Bird Island (Sergio da Costa, Maya Kosa)

It is perhaps owing to the same anxiety that I found watching Bird Island a supremely relaxing experience. Shot charmingly in 16mm in academy ratio, the film is a loosely fictionalized documentary set in a bird shelter, somewhere near the Geneva airport I’m told. Antonin is a young man who has been posted at the shelter as part of his rehabilitation programme following a long period of ailments and surgeries. At the facility, he assists Paul, who is responsible for breeding mice to feed the birds at the shelter, which arrive there presumably after being dazed or disoriented at the airport. Also present at the site are veterinarian Emilie, first-aid giver Sandra and keeper Iwan. We follow the work of the shelter’s staff in measured, long shots sewn together by Antonin’s voiceover: Emilie operating on injured birds of prey, Sandra reintroducing the operated birds into a life in the wild, Paul teaching Antonin the nitty-gritty of breeding mice and killing them. Antonin is reticent and timid at first, and his integration into the small community of the shelter parallels the reintegration of the injured birds into the wild. “Some birds prefer security to freedom”, observes Antonin about one feathered friend that decides to stay back at the shelter—a comment equally true of the humans here.
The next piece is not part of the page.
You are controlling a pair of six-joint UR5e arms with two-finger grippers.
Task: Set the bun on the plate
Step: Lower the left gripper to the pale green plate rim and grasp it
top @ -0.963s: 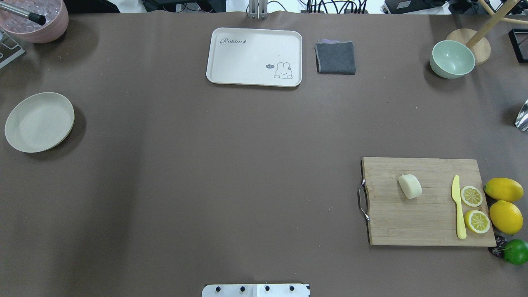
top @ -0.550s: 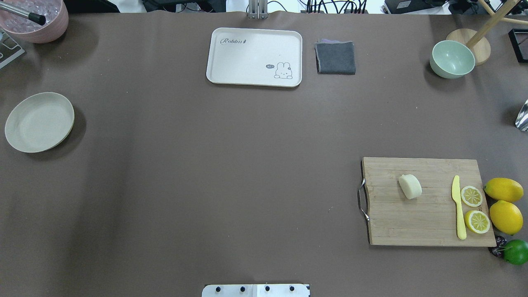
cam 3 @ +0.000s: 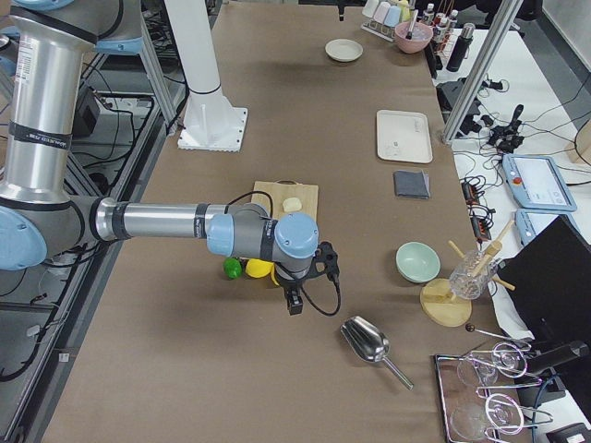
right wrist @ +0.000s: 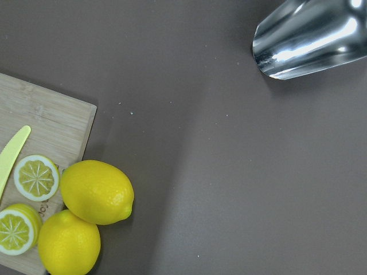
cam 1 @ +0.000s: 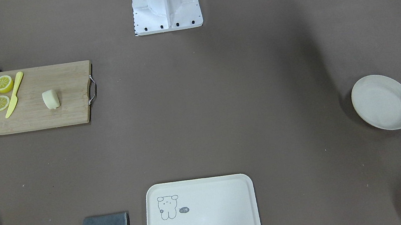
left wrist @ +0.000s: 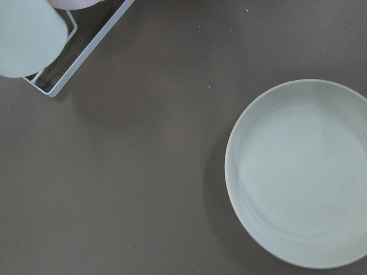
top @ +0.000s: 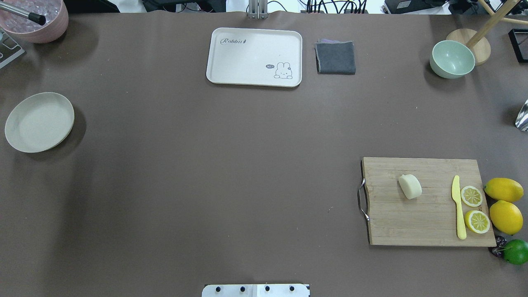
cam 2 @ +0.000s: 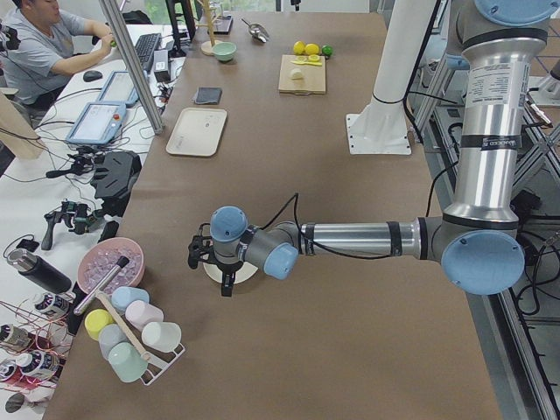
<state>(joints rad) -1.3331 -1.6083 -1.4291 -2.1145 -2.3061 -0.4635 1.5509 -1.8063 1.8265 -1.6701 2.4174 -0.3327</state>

Bird Island considers with equanimity the violence inherent in human and natural processes. The mice are bred to be killed, but their meat saves the lives of the injured birds. The dazed birds, themselves, are collateral damage of technology and progress, which are also what enable the shelter. Birds are trained to hunt mice before being set free, but some of the escaped rats attack the birds fatally. This adiabatic exchange within nature, the cycle of hurting and healing, is signalled by the closing images of the film’s two halves. In the first, a heat map left behind a dead mouse on a tissue paper slowly vanishes. In the second—the last image of the film—we see the dazed owl, now cured, in similar infrared imagery, flying away. These serious themes, however, never come in the way of the film’s essentially calming quality. Bird Island is, at heart, about a helpful, soft-spoken, decent community that accepts its members as they are. The members like each other’s presence and are indulgent towards each other’s failings. They don’t discuss past or future, or anything outside of work. “Paul is like a chosen one”, notes Antonin, “he poses no questions about his work.” This utopian quality of accepting birds and people as they come, and letting them go if they want to, is in stark contrast to real communities, which are predicated on shared history and shared future. Everything about Bird Island is clean and simple: the soft-lit compositions, the spare dialogue, the sporadic flute melody that forms the only soundtrack, the narrative sparsity and the acting, which here is just being. And this Rohmerian clarity and simplicity calms your nerves about the state of the world—which is what the subject of the film is.

Claire's Camera

Minor project by auteurs can sometimes serve as keys to their entire body of work. Think of Fellini’s A Director’s Notebook, Godard’s Scenario for Passion or Hal Hartley’s Surviving Desire. Until Claire’s Camera, I could appreciate the wispy pleasures of Hong Sang-soo’s films, the super-light production values, their handcrafted toy-like structure and their endearing improvisational texture, but I couldn’t understand what Hong was getting at as an artist. Running for about 68 minutes—a wonderful runtime for films to have—Claire’s Camera is one more of Hong’s parallel universes, another permutation of his typical character descriptions, dramatic situations and scene compositions. But I think it offers something more and comes close to a statement of intent by this notoriously self-effacing filmmaker: making films is a way to deal with loneliness, to experience catharsis by way of representation.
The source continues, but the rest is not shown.